- Opening Delimiter -
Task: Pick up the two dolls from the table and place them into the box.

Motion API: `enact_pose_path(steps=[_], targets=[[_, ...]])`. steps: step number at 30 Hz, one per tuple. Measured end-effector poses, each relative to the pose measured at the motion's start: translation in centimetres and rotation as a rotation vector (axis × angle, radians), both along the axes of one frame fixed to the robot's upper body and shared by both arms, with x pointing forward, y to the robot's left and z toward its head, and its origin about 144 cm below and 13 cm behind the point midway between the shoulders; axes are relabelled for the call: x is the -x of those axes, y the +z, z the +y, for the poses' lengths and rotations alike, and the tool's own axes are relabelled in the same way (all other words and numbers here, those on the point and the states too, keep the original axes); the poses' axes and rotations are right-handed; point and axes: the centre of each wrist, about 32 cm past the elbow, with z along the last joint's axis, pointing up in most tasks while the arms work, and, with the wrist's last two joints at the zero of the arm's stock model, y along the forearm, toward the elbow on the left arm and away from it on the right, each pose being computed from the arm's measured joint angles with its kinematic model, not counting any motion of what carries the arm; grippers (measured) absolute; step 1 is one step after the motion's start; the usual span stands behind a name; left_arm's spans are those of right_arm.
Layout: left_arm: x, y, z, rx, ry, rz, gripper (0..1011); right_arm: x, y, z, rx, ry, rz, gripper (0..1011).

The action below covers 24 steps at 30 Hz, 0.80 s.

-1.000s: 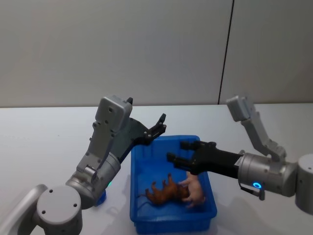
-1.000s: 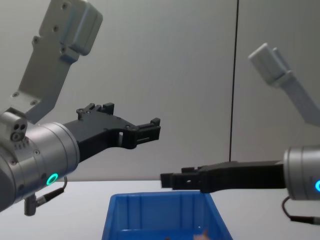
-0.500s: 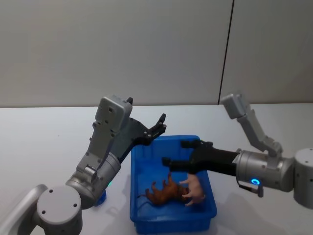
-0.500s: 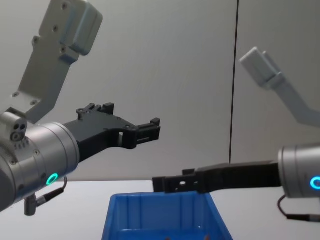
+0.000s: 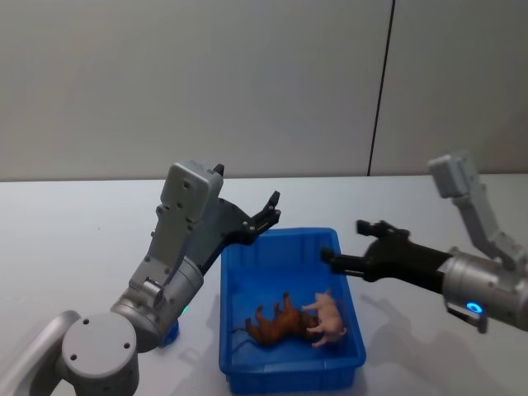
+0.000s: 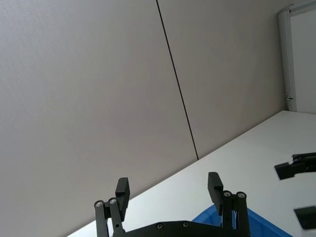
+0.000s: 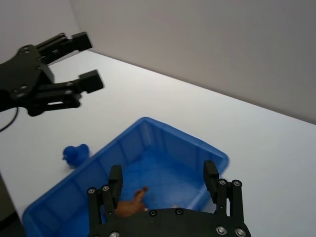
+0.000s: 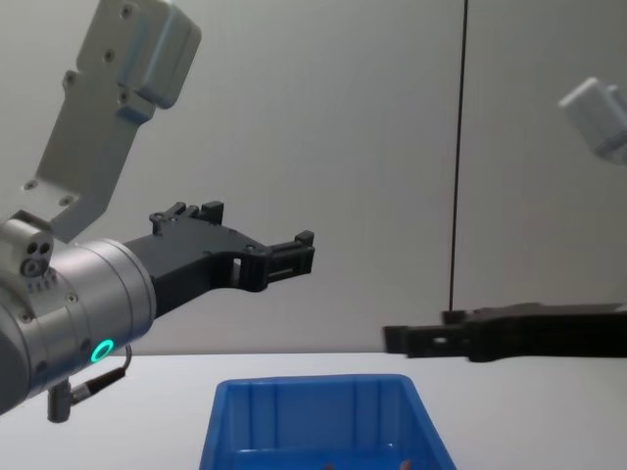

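Note:
Both dolls lie inside the blue box [image 5: 228, 330]: the brown doll [image 5: 276, 322] on its side, and the pale pink doll [image 5: 331, 318] touching it on the right. My right gripper [image 5: 345, 243] hangs open and empty above the box's far right corner. Its wrist view shows its fingers [image 7: 211, 171] spread over the box [image 7: 123, 148] and the brown doll [image 7: 131, 206]. My left gripper [image 5: 268, 213] is held open and empty in the air over the box's far left corner. The box [image 8: 313, 411] sits low under both grippers in the chest view.
A small blue toy [image 7: 75, 153] sits on the white table [image 5: 82, 239] just left of the box, under my left arm. The table stretches bare to a grey wall behind. My left gripper [image 7: 91, 59] also appears far off in the right wrist view.
My right gripper has drawn back to the right, from over the dolls in the middle of the box to its far right corner. The left arm and the dolls have not moved.

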Motion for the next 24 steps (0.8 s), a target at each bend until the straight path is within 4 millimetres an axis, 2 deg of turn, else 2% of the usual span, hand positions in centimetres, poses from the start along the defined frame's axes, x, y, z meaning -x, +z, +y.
enact_pose_path(steps=[10,24], targets=[[0.3,0.0,0.7,0.01,-0.006,0.019,1004,2.0,-0.3,-3.1,0.022,-0.146,-0.035,1001],[3.6,0.0,3.2,0.037,0.06,0.169,1004,5.0,-1.0,-7.2,0.057,-0.36,-0.08,1001]])
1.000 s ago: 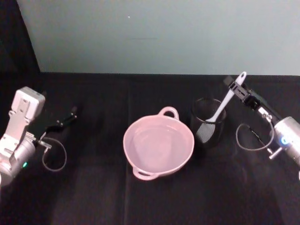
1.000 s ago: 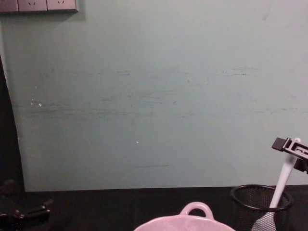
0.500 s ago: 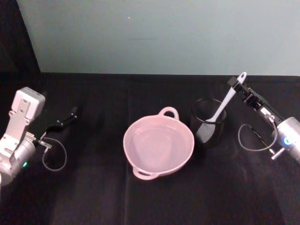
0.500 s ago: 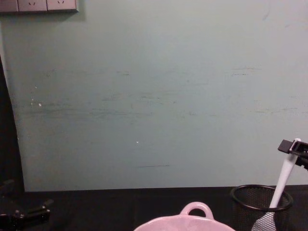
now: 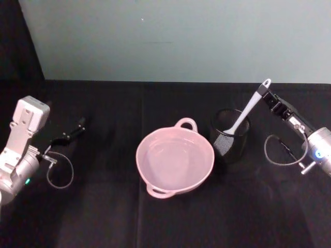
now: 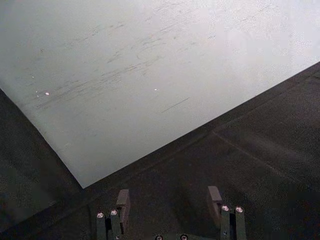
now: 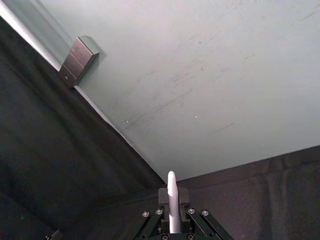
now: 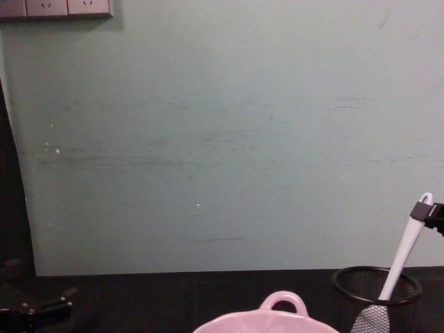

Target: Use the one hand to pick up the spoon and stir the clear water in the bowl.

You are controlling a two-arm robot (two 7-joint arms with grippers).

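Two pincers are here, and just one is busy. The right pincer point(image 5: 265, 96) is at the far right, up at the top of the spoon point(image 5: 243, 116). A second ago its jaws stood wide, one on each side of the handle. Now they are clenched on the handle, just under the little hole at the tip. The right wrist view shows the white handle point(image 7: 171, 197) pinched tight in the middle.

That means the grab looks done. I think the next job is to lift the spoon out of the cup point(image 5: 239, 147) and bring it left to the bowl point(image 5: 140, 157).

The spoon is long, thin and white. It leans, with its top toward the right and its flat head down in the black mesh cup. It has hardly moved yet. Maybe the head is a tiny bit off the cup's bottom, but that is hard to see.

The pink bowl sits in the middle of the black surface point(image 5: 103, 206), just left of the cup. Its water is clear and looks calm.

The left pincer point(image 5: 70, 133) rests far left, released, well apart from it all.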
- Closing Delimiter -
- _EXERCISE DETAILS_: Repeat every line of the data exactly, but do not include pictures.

- _RESPONSE BOX_:
Task: Pick up the two dolls from the table and place them into the box.

Motion API: `enact_pose_path(steps=[_], targets=[[_, ...]])`. steps: step number at 30 Hz, one per tuple. Measured end-effector poses, each relative to the pose measured at the motion's start: translation in centimetres and rotation as a rotation vector (axis × angle, radians), both along the axes of one frame fixed to the robot's upper body and shared by both arms, with x pointing forward, y to the robot's left and z toward its head, and its origin about 144 cm below and 13 cm behind the point midway between the shoulders; axes are relabelled for the call: x is the -x of those axes, y the +z, z the +y, for the poses' lengths and rotations alike, and the tool's own axes are relabelled in the same way (all other words and numbers here, those on the point and the states too, keep the original axes); the poses' axes and rotations are right-handed; point and axes: the centre of each wrist, about 32 cm past the elbow, with z along the last joint's axis, pointing up in most tasks while the arms work, and, with the wrist's last two joints at the zero of the arm's stock model, y along the forearm, toward the elbow on the left arm and away from it on the right, each pose being computed from the arm's measured joint angles with its kinematic model, not counting any motion of what carries the arm; grippers (measured) absolute; step 1 is one step after the motion's start; the usual span stands behind a name; left_arm's spans are those of right_arm.
Layout: left_arm: x, y, z, rx, ry, rz, gripper (0..1011); right_arm: x, y, z, rx, ry, rz, gripper (0..1011).

The action below covers 24 steps at 30 Hz, 0.80 s.

-1.000s: 
-1.000s: 
-0.500s: 
-0.500s: 
+0.000s: 
+0.000s: 
+0.000s: 
+0.000s: 

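Note:
Both dolls lie inside the blue box [image 5: 228, 330]: the brown doll [image 5: 276, 322] on its side, and the pale pink doll [image 5: 331, 318] touching it on the right. My right gripper [image 5: 345, 243] hangs open and empty above the box's far right corner. Its wrist view shows its fingers [image 7: 211, 171] spread over the box [image 7: 123, 148] and the brown doll [image 7: 131, 206]. My left gripper [image 5: 268, 213] is held open and empty in the air over the box's far left corner. The box [image 8: 313, 411] sits low under both grippers in the chest view.
A small blue toy [image 7: 75, 153] sits on the white table [image 5: 82, 239] just left of the box, under my left arm. The table stretches bare to a grey wall behind. My left gripper [image 7: 91, 59] also appears far off in the right wrist view.
My right gripper has drawn back to the right, from over the dolls in the middle of the box to its far right corner. The left arm and the dolls have not moved.
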
Motion for the next 24 steps (0.8 s), a target at each bend until the straight path is within 4 millimetres an axis, 2 deg of turn, else 2% of the usual span, hand positions in centimetres, poses from the start along the defined frame's axes, x, y, z meaning -x, +z, +y.
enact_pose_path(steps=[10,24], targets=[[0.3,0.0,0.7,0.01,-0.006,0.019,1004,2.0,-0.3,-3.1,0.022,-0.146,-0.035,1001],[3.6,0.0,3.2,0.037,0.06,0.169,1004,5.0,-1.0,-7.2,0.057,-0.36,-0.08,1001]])
1.000 s ago: 
1.000 s ago: 
0.500 s ago: 
0.500 s ago: 
now: 
now: 
now: 
now: 

Target: Use the one hand to pick up the spoon and stir the clear water in the bowl.

You are controlling a two-arm robot (two 7-joint arms with grippers).

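Two pincers are here, and just one is busy. The right pincer point(image 5: 265, 96) is at the far right, up at the top of the spoon point(image 5: 243, 116). A second ago its jaws stood wide, one on each side of the handle. Now they are clenched on the handle, just under the little hole at the tip. The right wrist view shows the white handle point(image 7: 171, 197) pinched tight in the middle.

That means the grab looks done. I think the next job is to lift the spoon out of the cup point(image 5: 239, 147) and bring it left to the bowl point(image 5: 140, 157).

The spoon is long, thin and white. It leans, with its top toward the right and its flat head down in the black mesh cup. It has hardly moved yet. Maybe the head is a tiny bit off the cup's bottom, but that is hard to see.

The pink bowl sits in the middle of the black surface point(image 5: 103, 206), just left of the cup. Its water is clear and looks calm.

The left pincer point(image 5: 70, 133) rests far left, released, well apart from it all.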

What the exercise asked for is now complete.